**YOUR OBJECTIVE:**
Retype the entire listing, keeping every word as it is.

**DATA EXTRACT:**
:::::
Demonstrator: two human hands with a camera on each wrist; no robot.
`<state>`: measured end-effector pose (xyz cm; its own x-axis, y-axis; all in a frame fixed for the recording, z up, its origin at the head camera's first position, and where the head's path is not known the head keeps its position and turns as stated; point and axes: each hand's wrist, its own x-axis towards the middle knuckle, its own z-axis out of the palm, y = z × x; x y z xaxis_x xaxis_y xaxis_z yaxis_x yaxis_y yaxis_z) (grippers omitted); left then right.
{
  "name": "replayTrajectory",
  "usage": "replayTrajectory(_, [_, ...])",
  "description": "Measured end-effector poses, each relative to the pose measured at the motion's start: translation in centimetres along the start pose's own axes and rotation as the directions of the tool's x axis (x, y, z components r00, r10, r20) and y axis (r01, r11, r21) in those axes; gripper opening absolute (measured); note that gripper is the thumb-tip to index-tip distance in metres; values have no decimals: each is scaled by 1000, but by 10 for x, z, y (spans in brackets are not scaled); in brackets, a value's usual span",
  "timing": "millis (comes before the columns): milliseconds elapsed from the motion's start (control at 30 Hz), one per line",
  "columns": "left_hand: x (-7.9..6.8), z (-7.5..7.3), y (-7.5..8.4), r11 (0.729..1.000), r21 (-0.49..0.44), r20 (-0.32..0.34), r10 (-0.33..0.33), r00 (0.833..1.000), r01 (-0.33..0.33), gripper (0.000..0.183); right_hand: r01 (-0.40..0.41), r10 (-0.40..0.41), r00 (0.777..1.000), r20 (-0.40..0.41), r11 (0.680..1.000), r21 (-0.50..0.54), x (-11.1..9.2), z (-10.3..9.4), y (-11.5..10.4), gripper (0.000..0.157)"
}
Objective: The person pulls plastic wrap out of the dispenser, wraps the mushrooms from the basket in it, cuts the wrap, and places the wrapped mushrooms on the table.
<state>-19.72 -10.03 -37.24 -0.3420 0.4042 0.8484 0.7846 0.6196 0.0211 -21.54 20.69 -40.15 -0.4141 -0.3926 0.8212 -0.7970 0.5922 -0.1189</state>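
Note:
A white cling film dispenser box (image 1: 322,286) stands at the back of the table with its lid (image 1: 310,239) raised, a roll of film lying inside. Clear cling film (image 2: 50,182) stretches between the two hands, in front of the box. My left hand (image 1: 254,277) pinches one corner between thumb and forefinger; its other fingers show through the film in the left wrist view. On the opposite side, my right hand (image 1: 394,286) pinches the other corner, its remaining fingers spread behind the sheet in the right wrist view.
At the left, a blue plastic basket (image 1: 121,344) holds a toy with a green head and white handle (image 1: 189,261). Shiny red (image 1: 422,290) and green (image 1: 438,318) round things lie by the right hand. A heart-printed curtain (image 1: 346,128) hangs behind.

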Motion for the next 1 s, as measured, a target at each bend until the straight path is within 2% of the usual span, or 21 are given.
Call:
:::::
**RESULT FOR THIS TASK:**
Demonstrator: two human hands with a camera on each wrist; no robot.
`<state>`: measured end-effector pose (xyz cm; its own x-axis, y-axis; all in a frame fixed for the recording, z up, its origin at the head camera's first position, and where the head's path is not known the head keeps its position and turns as stated; point and axes: each hand's wrist, its own x-axis towards the middle knuckle, its own z-axis out of the palm, y = z × x; x y z xaxis_x xaxis_y xaxis_z yaxis_x yaxis_y yaxis_z) (grippers omitted); left then right.
{
  "name": "replayTrajectory",
  "usage": "replayTrajectory(_, [_, ...])",
  "description": "Measured end-effector poses, each relative to the pose measured at the motion's start: translation in centimetres along the start pose's own axes and rotation as the directions of the tool's x axis (x, y, z components r00, r10, r20) and y axis (r01, r11, r21) in those axes; gripper opening absolute (measured); note that gripper is the thumb-tip to index-tip distance in metres; values have no decimals: each is scaled by 1000, but by 10 for x, z, y (spans in brackets are not scaled); in brackets, a value's usual span",
  "timing": "millis (comes before the columns): milliseconds elapsed from the motion's start (control at 30 Hz), one per line",
  "columns": "left_hand: x (-7.9..6.8), z (-7.5..7.3), y (-7.5..8.4), r11 (0.729..1.000), r21 (-0.49..0.44), r20 (-0.32..0.34), r10 (-0.33..0.33), r00 (0.833..1.000), r01 (-0.33..0.33), gripper (0.000..0.183); right_hand: r01 (-0.40..0.41), r10 (-0.40..0.41), r00 (0.777..1.000), r20 (-0.40..0.41), r11 (0.680..1.000), r21 (-0.50..0.54), x (-11.1..9.2), z (-10.3..9.4), y (-11.5..10.4), gripper (0.000..0.157)"
}
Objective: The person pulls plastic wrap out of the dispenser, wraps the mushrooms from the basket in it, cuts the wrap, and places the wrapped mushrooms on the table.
<state>-19.72 -10.03 -37.24 -0.3420 0.4042 0.8484 0.7846 0.6196 0.0211 -21.54 20.69 -40.15 -0.4141 -0.3926 0.8212 -0.7970 0.5922 -0.1189</state>
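Note:
A white cling film dispenser box (image 1: 322,286) stands at the back of the table with its lid (image 1: 310,239) raised, a roll of film lying inside. Clear cling film (image 2: 50,182) stretches between the two hands, in front of the box. My left hand (image 1: 254,277) pinches one corner between thumb and forefinger; its other fingers show through the film in the left wrist view. On the opposite side, my right hand (image 1: 394,286) pinches the other corner, its remaining fingers spread behind the sheet in the right wrist view.
At the left, a blue plastic basket (image 1: 121,344) holds a toy with a green head and white handle (image 1: 189,261). Shiny red (image 1: 422,290) and green (image 1: 438,318) round things lie by the right hand. A heart-printed curtain (image 1: 346,128) hangs behind.
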
Motion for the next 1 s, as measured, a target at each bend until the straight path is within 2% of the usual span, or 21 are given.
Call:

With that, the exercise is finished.